Der Münchener Prozess hat diese Unsicherheit nicht beseitigen können. Auch viele andere Fragen bleiben offen. Aus den Reihen der Nebenklage ist die Vermutung geäußert worden, dass der NSU ein bislang noch immer unentdecktes Unterstützerumfeld hatte. Die Opferanwältin Antonia von der Behrens erhob in ihrem Plädoyer vor dem Oberlandesgericht auch den Vorwurf, das Bundesamt für Verfassungsschutz und mehrere Landesämter hätten die Suche nach dem Anfang 1998 untergetauchten Trio Mundlos, Böhnhardt, Zschäpe bewusst behindert. 

Bislang ist auch nicht geklärt, wie die Opfer der Mordserie ausgewählt wurden oder die Auswahl der Tatorte erfolgte. Fremdenfeindlicher Hass als Mordmotiv erklärt zum Beispiel nicht, warum die Täter mehrmals ein sehr hohes Risiko eingegangen sind. So lagen zwei Tatorte, einmal in München, einmal in Kassel, räumlich sehr nahe bei Polizeidienststellen. Als Halit Yozgat im April 2006 in einem Internetcafé in Kassel ermordet wurde, waren zudem mehrere Personen anwesend. 

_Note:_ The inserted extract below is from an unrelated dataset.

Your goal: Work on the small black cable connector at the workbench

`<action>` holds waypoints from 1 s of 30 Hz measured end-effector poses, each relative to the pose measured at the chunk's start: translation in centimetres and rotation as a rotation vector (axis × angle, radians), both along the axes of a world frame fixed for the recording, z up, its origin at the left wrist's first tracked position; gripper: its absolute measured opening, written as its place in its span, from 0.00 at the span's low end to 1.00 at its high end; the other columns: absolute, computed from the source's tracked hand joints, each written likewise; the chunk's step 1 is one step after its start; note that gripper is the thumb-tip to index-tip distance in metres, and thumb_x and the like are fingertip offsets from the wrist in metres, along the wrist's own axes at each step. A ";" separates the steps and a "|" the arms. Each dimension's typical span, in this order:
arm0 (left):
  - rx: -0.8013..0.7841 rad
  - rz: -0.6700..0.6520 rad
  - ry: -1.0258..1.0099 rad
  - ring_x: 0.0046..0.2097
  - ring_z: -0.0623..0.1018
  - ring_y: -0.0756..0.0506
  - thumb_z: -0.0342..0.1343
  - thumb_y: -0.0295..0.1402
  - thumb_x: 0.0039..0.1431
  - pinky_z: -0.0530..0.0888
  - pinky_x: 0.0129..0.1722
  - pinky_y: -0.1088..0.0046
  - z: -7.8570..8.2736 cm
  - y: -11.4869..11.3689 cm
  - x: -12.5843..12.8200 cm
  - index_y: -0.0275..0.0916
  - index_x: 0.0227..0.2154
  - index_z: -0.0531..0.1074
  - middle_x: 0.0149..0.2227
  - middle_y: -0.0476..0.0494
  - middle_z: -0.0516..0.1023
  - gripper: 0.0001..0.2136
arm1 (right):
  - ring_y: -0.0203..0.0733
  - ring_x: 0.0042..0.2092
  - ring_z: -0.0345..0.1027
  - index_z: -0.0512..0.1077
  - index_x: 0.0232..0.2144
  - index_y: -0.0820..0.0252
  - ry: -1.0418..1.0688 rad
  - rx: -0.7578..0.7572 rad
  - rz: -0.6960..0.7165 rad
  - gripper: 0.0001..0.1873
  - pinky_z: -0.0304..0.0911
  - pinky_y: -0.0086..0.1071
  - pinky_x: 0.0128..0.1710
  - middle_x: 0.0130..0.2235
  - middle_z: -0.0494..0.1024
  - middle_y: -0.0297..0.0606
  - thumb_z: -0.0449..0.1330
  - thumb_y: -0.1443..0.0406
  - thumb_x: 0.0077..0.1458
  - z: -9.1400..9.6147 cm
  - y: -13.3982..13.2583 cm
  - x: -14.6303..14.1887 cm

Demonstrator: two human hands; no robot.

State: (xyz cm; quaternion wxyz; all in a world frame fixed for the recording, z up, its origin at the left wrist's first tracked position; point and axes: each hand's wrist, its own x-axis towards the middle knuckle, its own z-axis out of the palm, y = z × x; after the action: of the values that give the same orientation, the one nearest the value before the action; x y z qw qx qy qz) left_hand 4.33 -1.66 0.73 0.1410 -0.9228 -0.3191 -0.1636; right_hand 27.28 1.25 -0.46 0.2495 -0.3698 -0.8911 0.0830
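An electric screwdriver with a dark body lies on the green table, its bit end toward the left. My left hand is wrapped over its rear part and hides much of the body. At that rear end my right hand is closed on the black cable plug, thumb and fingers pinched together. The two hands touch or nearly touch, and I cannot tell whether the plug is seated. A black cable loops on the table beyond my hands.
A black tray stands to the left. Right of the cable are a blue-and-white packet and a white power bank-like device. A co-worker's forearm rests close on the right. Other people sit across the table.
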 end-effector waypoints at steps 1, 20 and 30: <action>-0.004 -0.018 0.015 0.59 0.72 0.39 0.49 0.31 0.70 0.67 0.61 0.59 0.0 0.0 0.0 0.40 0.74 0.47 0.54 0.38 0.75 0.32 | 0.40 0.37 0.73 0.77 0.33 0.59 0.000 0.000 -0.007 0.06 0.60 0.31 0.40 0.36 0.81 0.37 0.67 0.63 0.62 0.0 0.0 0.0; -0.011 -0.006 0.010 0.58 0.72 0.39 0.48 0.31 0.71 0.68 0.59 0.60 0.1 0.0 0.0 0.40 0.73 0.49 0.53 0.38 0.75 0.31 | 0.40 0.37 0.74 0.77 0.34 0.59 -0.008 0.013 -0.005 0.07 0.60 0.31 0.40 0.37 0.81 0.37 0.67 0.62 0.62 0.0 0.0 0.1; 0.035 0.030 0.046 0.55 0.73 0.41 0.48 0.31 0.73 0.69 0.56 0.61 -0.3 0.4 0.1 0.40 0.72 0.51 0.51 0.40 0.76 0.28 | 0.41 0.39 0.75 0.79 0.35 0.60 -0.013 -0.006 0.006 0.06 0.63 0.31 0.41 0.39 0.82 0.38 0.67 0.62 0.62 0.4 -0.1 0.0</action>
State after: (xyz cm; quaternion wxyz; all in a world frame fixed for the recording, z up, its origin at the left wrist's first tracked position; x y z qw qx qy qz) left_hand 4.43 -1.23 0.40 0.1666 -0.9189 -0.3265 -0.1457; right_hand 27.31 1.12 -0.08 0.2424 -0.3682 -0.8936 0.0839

Mutmaßlich zur Tatzeit am Tatort war auch Andreas T., ein Mitarbeiter des Hessischen Landesamts für Verfassungsschutz. Er geriet im Zuge der Ermittlungen zunächst selbst vorübergehend unter Tatverdacht. Ein von der Polizei mitgeschnittenes Telefonat hat zudem zu der Vermutung geführt, dass der Beamte Vorwissen zum geplanten Mord gehabt haben könnte. Dass ein interner Bericht zu den Vorgängen um den Verfassungsschützer inzwischen mit einer ungewöhnlich langen Sperrfrist von 120 Jahren versehen wurde, gibt Spekulationen neue Nahrung. Insbesondere die Diskussion, welche Rolle Mundlos und Böhnhardt beim Polizistenmord von Heilbronn gespielt haben, wird auch nach dem Ende des Münchener Prozesses weitergehen.